- _Your task_
Return all the entries. Match them word for word.

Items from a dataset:
────────────────

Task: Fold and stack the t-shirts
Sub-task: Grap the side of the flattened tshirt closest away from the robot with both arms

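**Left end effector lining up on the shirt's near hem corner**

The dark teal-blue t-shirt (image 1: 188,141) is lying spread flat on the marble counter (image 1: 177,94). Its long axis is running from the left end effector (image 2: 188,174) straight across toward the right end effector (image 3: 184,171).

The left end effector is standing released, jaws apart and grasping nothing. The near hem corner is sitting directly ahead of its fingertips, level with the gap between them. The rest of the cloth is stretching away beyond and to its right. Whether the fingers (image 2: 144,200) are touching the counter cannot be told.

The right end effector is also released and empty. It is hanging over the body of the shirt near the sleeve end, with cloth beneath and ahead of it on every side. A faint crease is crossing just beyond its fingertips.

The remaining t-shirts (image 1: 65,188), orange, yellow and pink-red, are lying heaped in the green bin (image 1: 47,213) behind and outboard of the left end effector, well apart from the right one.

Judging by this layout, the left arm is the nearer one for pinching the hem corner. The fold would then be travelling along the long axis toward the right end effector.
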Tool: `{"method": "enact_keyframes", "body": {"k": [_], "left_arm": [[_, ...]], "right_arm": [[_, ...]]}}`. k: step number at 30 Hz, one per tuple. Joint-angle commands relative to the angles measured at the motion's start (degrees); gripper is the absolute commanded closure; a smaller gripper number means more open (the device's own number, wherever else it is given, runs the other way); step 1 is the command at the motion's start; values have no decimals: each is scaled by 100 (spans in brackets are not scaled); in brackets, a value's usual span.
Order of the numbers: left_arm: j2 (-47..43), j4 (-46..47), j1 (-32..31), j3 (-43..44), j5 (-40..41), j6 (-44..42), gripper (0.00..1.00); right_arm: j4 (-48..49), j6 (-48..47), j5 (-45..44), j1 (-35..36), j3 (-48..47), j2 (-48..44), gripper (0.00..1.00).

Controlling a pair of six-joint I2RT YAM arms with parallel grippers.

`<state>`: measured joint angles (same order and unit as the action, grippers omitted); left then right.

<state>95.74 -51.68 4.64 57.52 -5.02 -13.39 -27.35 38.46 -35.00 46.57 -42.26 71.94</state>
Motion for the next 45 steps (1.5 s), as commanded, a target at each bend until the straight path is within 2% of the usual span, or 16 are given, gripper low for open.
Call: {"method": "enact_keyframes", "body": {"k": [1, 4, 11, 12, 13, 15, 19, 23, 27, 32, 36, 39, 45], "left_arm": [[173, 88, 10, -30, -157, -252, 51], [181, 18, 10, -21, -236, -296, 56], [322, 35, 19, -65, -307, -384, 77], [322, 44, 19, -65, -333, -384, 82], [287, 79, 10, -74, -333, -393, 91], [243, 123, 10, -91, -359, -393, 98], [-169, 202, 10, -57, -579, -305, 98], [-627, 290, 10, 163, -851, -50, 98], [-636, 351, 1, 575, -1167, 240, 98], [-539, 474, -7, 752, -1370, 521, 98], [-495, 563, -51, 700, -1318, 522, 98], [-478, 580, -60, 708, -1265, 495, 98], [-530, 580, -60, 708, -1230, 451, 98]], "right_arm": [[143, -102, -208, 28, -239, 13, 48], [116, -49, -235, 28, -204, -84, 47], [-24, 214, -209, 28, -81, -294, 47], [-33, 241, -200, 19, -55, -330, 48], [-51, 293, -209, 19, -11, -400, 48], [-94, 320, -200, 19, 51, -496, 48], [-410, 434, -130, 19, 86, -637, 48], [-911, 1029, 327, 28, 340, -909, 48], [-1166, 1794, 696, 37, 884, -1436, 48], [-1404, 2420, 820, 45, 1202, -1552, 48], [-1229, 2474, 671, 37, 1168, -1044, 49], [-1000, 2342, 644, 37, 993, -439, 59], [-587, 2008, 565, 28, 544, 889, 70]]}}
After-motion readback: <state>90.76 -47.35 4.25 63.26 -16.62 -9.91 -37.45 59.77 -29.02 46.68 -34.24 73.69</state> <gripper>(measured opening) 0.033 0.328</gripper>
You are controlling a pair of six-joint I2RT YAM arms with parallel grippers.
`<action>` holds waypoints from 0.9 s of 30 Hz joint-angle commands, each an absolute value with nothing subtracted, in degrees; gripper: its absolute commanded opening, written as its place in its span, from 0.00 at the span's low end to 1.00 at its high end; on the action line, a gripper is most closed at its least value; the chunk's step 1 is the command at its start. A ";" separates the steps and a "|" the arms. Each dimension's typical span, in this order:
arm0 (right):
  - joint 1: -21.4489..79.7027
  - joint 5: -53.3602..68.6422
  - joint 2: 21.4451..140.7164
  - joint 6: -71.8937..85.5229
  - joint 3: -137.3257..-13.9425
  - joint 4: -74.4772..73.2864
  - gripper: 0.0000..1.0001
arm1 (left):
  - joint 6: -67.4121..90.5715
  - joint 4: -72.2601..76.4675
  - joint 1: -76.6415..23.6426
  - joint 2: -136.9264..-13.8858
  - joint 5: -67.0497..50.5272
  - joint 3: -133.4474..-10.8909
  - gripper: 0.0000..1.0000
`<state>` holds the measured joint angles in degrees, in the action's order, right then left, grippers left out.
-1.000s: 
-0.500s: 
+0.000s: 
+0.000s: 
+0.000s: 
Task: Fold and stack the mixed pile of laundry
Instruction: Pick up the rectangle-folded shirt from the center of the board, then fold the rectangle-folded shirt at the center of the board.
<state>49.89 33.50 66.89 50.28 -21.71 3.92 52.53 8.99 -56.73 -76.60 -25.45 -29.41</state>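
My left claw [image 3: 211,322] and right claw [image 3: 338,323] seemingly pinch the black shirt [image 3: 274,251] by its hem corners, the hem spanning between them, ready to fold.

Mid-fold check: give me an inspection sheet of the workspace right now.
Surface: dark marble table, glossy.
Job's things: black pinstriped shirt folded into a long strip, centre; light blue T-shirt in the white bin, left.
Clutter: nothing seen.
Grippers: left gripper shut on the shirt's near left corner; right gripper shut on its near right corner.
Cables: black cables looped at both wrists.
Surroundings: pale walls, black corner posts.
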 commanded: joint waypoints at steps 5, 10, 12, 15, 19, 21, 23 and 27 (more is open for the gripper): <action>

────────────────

- _Answer to the problem_
Task: Fold and stack the t-shirts
Sub-task: Grap the side of the flattened tshirt closest away from the robot with both arms

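**Left end effector lining up on the shirt's near hem corner**

The dark teal-blue t-shirt (image 1: 188,141) is lying spread flat on the marble counter (image 1: 177,94). Its long axis is running from the left end effector (image 2: 188,174) straight across toward the right end effector (image 3: 184,171).

The left end effector is standing released, jaws apart and grasping nothing. The near hem corner is sitting directly ahead of its fingertips, level with the gap between them. The rest of the cloth is stretching away beyond and to its right. Whether the fingers (image 2: 144,200) are touching the counter cannot be told.

The right end effector is also released and empty. It is hanging over the body of the shirt near the sleeve end, with cloth beneath and ahead of it on every side. A faint crease is crossing just beyond its fingertips.

The remaining t-shirts (image 1: 65,188), orange, yellow and pink-red, are lying heaped in the green bin (image 1: 47,213) behind and outboard of the left end effector, well apart from the right one.

Judging by this layout, the left arm is the nearer one for pinching the hem corner. The fold would then be travelling along the long axis toward the right end effector.
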Tool: `{"method": "enact_keyframes", "body": {"k": [_], "left_arm": [[_, ...]], "right_arm": [[_, ...]]}}`. k: step number at 30 Hz, one per tuple. Joint-angle commands relative to the angles measured at the motion's start (degrees); gripper is the absolute commanded closure; a smaller gripper number means more open (the device's own number, wherever else it is given, runs the other way); step 1 is the command at the motion's start; values have no decimals: each is scaled by 100 (spans in brackets are not scaled); in brackets, a value's usual span.
Order of the numbers: left_arm: j2 (-47..43), j4 (-46..47), j1 (-32..31), j3 (-43..44), j5 (-40..41), j6 (-44..42), gripper (0.00..1.00); right_arm: j4 (-48..49), j6 (-48..47), j5 (-45..44), j1 (-35..36), j3 (-48..47), j2 (-48..44), gripper (0.00..1.00).

Controlling a pair of six-joint I2RT YAM arms with parallel grippers.

`<state>`: measured joint angles (same order and unit as the action, grippers omitted); left then right.

<state>95.74 -51.68 4.64 57.52 -5.02 -13.39 -27.35 38.46 -35.00 46.57 -42.26 71.94</state>
Motion for the next 45 steps (1.5 s), as commanded, a target at each bend until the straight path is within 2% of the usual span, or 16 are given, gripper low for open.
Call: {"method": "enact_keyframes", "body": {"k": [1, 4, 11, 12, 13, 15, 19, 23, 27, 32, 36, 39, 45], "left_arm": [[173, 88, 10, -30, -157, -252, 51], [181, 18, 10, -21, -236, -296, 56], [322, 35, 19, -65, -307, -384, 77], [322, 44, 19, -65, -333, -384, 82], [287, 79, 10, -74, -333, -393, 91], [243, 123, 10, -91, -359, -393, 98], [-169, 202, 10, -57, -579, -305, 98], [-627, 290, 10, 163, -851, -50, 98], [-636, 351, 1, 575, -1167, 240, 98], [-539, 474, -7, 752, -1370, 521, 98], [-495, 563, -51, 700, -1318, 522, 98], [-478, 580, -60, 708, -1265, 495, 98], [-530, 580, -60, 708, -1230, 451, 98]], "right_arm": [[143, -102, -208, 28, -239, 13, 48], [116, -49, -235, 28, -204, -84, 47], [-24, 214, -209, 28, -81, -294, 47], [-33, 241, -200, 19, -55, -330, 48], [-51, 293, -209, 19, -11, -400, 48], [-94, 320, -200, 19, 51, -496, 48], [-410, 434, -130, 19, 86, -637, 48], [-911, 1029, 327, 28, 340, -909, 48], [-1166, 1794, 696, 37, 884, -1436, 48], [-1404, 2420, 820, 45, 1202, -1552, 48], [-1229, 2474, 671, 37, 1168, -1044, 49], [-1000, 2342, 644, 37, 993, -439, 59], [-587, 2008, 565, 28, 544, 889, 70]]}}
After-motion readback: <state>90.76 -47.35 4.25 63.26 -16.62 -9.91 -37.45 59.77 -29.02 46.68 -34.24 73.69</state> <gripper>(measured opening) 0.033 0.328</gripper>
You are controlling a pair of six-joint I2RT YAM arms with parallel grippers.
`<action>` holds waypoints from 0.9 s of 30 Hz joint-angle commands, each an absolute value with nothing subtracted, in degrees; gripper: its absolute commanded opening, written as its place in its span, from 0.00 at the span's low end to 1.00 at its high end; on the action line, a gripper is most closed at its least value; the chunk's step 1 is the command at its start. A ";" separates the steps and a "|" the arms. Each dimension's typical span, in this order:
arm0 (right):
  - joint 1: -21.4489..79.7027
  - joint 5: -53.3602..68.6422
  - joint 2: 21.4451..140.7164
  - joint 6: -71.8937..85.5229
  - joint 3: -137.3257..-13.9425
  - joint 4: -74.4772..73.2864
  - gripper: 0.0000..1.0001
arm1 (left):
  - joint 6: -67.4121..90.5715
  - joint 4: -72.2601..76.4675
  - joint 1: -76.6415..23.6426
  - joint 2: -136.9264..-13.8858
  - joint 5: -67.0497..50.5272
  - joint 3: -133.4474..-10.8909
  - gripper: 0.0000..1.0000
`<state>` holds the measured joint angles in degrees, in the action's order, right then left, grippers left out.
-1.000s: 
-0.500s: 
+0.000s: 
+0.000s: 
+0.000s: 
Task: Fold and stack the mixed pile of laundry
Instruction: Pick up the rectangle-folded shirt from the center of the board, then fold the rectangle-folded shirt at the center of the board.
<state>49.89 33.50 66.89 50.28 -21.71 3.92 52.53 8.99 -56.73 -76.60 -25.45 -29.41</state>
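My left claw [image 3: 211,322] and right claw [image 3: 338,323] seemingly pinch the black shirt [image 3: 274,251] by its hem corners, the hem spanning between them, ready to fold.

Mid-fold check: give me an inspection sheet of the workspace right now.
Surface: dark marble table, glossy.
Job's things: black pinstriped shirt folded into a long strip, centre; light blue T-shirt in the white bin, left.
Clutter: nothing seen.
Grippers: left gripper shut on the shirt's near left corner; right gripper shut on its near right corner.
Cables: black cables looped at both wrists.
Surroundings: pale walls, black corner posts.
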 commanded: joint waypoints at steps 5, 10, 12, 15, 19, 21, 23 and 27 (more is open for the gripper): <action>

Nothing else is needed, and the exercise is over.